<<<<
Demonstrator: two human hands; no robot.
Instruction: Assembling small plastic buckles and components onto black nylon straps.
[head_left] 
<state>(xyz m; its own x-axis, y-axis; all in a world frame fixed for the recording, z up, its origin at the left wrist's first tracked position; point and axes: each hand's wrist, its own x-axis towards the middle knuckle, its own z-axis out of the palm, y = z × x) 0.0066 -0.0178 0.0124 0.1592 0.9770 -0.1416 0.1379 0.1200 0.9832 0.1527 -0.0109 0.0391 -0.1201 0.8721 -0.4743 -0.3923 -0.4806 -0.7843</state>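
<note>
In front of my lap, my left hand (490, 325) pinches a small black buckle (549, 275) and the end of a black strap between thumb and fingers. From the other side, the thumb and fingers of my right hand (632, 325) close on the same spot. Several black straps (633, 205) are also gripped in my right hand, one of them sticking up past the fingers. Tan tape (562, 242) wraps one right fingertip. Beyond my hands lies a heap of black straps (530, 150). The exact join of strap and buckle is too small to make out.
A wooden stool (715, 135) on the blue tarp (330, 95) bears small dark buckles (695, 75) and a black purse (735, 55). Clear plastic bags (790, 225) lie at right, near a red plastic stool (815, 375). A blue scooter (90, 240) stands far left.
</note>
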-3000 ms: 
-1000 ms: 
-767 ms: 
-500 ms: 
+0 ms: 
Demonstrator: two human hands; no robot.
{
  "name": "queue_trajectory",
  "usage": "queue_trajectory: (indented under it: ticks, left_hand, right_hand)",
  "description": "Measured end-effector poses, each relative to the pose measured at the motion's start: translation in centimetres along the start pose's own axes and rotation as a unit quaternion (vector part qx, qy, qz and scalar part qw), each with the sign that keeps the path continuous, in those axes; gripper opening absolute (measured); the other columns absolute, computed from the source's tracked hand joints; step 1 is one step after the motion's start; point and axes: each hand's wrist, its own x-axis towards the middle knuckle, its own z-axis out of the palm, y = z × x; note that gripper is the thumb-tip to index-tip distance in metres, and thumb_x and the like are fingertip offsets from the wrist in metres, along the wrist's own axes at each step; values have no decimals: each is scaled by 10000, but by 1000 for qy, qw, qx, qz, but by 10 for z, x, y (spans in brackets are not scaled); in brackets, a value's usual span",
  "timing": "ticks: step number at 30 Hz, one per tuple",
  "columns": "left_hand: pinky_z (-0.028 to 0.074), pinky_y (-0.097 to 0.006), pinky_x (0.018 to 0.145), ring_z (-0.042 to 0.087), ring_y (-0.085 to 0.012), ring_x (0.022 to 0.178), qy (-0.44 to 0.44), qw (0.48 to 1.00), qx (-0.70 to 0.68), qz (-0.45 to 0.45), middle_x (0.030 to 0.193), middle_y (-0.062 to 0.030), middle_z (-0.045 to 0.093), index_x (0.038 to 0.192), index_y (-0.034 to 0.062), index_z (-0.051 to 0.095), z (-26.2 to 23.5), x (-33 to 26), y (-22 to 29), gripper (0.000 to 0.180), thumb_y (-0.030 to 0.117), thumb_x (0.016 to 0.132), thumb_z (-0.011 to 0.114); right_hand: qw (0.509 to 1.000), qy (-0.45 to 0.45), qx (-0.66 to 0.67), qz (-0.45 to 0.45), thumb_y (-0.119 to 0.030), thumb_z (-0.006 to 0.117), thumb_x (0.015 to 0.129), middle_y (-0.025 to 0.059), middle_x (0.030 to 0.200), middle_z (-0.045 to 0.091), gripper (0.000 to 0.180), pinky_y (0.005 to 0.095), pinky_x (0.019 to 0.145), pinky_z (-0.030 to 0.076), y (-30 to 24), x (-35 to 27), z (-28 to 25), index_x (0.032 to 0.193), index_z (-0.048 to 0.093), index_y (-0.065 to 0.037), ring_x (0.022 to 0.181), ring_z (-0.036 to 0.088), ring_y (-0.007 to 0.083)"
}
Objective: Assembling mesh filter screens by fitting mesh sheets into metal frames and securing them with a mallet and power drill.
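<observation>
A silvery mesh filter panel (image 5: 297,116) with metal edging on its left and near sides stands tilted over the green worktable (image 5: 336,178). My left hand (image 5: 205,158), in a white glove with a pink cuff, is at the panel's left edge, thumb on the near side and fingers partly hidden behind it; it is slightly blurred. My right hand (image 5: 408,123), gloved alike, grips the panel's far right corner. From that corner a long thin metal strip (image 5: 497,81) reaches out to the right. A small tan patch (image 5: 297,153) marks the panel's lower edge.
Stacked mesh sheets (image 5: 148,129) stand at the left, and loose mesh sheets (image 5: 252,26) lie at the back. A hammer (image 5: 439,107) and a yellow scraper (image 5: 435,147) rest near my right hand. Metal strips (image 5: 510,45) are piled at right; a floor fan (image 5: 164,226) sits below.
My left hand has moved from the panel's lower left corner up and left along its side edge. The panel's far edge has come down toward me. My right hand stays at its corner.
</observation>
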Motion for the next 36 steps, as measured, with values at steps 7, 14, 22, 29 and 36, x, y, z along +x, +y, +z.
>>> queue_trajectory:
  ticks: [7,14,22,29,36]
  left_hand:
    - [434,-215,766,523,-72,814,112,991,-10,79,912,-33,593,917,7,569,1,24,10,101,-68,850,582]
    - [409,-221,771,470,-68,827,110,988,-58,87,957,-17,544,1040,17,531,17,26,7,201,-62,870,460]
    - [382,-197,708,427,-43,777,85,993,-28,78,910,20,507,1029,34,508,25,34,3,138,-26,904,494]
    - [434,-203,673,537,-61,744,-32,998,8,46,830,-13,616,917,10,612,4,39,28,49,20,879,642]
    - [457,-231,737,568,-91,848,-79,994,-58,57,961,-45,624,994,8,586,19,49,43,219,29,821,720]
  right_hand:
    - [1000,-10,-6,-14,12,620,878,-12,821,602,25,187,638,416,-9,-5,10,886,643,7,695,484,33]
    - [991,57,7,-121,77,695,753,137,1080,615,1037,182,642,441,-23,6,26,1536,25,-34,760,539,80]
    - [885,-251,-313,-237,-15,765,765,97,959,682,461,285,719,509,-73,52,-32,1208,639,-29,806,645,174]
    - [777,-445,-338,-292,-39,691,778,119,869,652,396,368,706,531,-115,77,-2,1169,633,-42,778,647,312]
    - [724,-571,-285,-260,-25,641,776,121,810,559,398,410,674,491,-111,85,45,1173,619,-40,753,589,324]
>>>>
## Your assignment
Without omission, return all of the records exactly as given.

## Completed task
Demonstrator: two human hands; no robot.
Instruction: Assembling small plastic buckles and components onto black nylon straps.
[head_left] 
<state>(xyz m; its own x-axis, y-axis; all in a world frame fixed for the recording, z up, its origin at the left wrist's first tracked position; point and axes: each hand's wrist, its own x-axis towards the middle knuckle, its own z-axis out of the palm, y = z × x) 0.0066 -0.0178 0.0124 0.1592 0.9770 -0.1416 0.1379 0.1200 0.9832 0.1527 -0.0109 0.0391 -0.1201 0.8721 -0.4743 -0.3923 -0.4806 -0.7843</state>
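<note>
In front of my lap, my left hand (490, 325) pinches a small black buckle (549, 275) and the end of a black strap between thumb and fingers. From the other side, the thumb and fingers of my right hand (632, 325) close on the same spot. Several black straps (633, 205) are also gripped in my right hand, one of them sticking up past the fingers. Tan tape (562, 242) wraps one right fingertip. Beyond my hands lies a heap of black straps (530, 150). The exact join of strap and buckle is too small to make out.
A wooden stool (715, 135) on the blue tarp (330, 95) bears small dark buckles (695, 75) and a black purse (735, 55). Clear plastic bags (790, 225) lie at right, near a red plastic stool (815, 375). A blue scooter (90, 240) stands far left.
</note>
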-3000 ms: 
-1000 ms: 
-767 ms: 
-500 ms: 
+0 ms: 
Demonstrator: two human hands; no robot.
{
  "name": "queue_trajectory",
  "usage": "queue_trajectory: (indented under it: ticks, left_hand, right_hand)",
  "description": "Measured end-effector poses, each relative to the pose measured at the motion's start: translation in centimetres along the start pose's own axes and rotation as a unit quaternion (vector part qx, qy, qz and scalar part qw), each with the sign that keeps the path continuous, in those axes; gripper opening absolute (measured); the other columns absolute, computed from the source's tracked hand joints; step 1 is one step after the motion's start; point and axes: each hand's wrist, its own x-axis towards the middle knuckle, its own z-axis out of the palm, y = z × x; note that gripper is the thumb-tip to index-tip distance in metres, and thumb_x and the like are fingertip offsets from the wrist in metres, along the wrist's own axes at each step; values have no decimals: each is scaled by 10000, but by 1000 for qy, qw, qx, qz, but by 10 for z, x, y (spans in brackets are not scaled); in brackets, a value's usual span",
  "timing": "ticks: step number at 30 Hz, one per tuple",
  "columns": "left_hand: pinky_z (-0.028 to 0.074), pinky_y (-0.097 to 0.006), pinky_x (0.018 to 0.145), ring_z (-0.042 to 0.087), ring_y (-0.085 to 0.012), ring_x (0.022 to 0.178), qy (-0.44 to 0.44), qw (0.48 to 1.00), qx (-0.70 to 0.68), qz (-0.45 to 0.45), middle_x (0.030 to 0.193), middle_y (-0.062 to 0.030), middle_z (-0.045 to 0.093), index_x (0.038 to 0.192), index_y (-0.034 to 0.062), index_z (-0.051 to 0.095), z (-26.2 to 23.5), x (-33 to 26), y (-22 to 29), gripper (0.000 to 0.180), thumb_y (-0.030 to 0.117), thumb_x (0.016 to 0.132), thumb_z (-0.011 to 0.114); right_hand: qw (0.509 to 1.000), qy (-0.45 to 0.45), qx (-0.66 to 0.67), qz (-0.45 to 0.45), thumb_y (-0.119 to 0.030), thumb_z (-0.006 to 0.117), thumb_x (0.015 to 0.129), middle_y (-0.025 to 0.059), middle_x (0.030 to 0.200), middle_z (-0.045 to 0.091), gripper (0.000 to 0.180), pinky_y (0.005 to 0.095), pinky_x (0.019 to 0.145), pinky_z (-0.030 to 0.076), y (-30 to 24), x (-35 to 27), z (-28 to 25), index_x (0.032 to 0.193), index_z (-0.048 to 0.093), index_y (-0.065 to 0.037), ring_x (0.022 to 0.181), ring_z (-0.036 to 0.088), ring_y (-0.007 to 0.083)"
}
Objective: Assembling mesh filter screens by fitting mesh sheets into metal frames and securing them with a mallet and power drill.
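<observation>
A silvery mesh filter panel (image 5: 297,116) with metal edging on its left and near sides stands tilted over the green worktable (image 5: 336,178). My left hand (image 5: 205,158), in a white glove with a pink cuff, is at the panel's left edge, thumb on the near side and fingers partly hidden behind it; it is slightly blurred. My right hand (image 5: 408,123), gloved alike, grips the panel's far right corner. From that corner a long thin metal strip (image 5: 497,81) reaches out to the right. A small tan patch (image 5: 297,153) marks the panel's lower edge.
Stacked mesh sheets (image 5: 148,129) stand at the left, and loose mesh sheets (image 5: 252,26) lie at the back. A hammer (image 5: 439,107) and a yellow scraper (image 5: 435,147) rest near my right hand. Metal strips (image 5: 510,45) are piled at right; a floor fan (image 5: 164,226) sits below.
My left hand has moved from the panel's lower left corner up and left along its side edge. The panel's far edge has come down toward me. My right hand stays at its corner.
</observation>
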Motion for the next 36 steps, as measured, with values at steps 7, 14, 22, 29 and 36, x, y, z along +x, +y, +z.
>>> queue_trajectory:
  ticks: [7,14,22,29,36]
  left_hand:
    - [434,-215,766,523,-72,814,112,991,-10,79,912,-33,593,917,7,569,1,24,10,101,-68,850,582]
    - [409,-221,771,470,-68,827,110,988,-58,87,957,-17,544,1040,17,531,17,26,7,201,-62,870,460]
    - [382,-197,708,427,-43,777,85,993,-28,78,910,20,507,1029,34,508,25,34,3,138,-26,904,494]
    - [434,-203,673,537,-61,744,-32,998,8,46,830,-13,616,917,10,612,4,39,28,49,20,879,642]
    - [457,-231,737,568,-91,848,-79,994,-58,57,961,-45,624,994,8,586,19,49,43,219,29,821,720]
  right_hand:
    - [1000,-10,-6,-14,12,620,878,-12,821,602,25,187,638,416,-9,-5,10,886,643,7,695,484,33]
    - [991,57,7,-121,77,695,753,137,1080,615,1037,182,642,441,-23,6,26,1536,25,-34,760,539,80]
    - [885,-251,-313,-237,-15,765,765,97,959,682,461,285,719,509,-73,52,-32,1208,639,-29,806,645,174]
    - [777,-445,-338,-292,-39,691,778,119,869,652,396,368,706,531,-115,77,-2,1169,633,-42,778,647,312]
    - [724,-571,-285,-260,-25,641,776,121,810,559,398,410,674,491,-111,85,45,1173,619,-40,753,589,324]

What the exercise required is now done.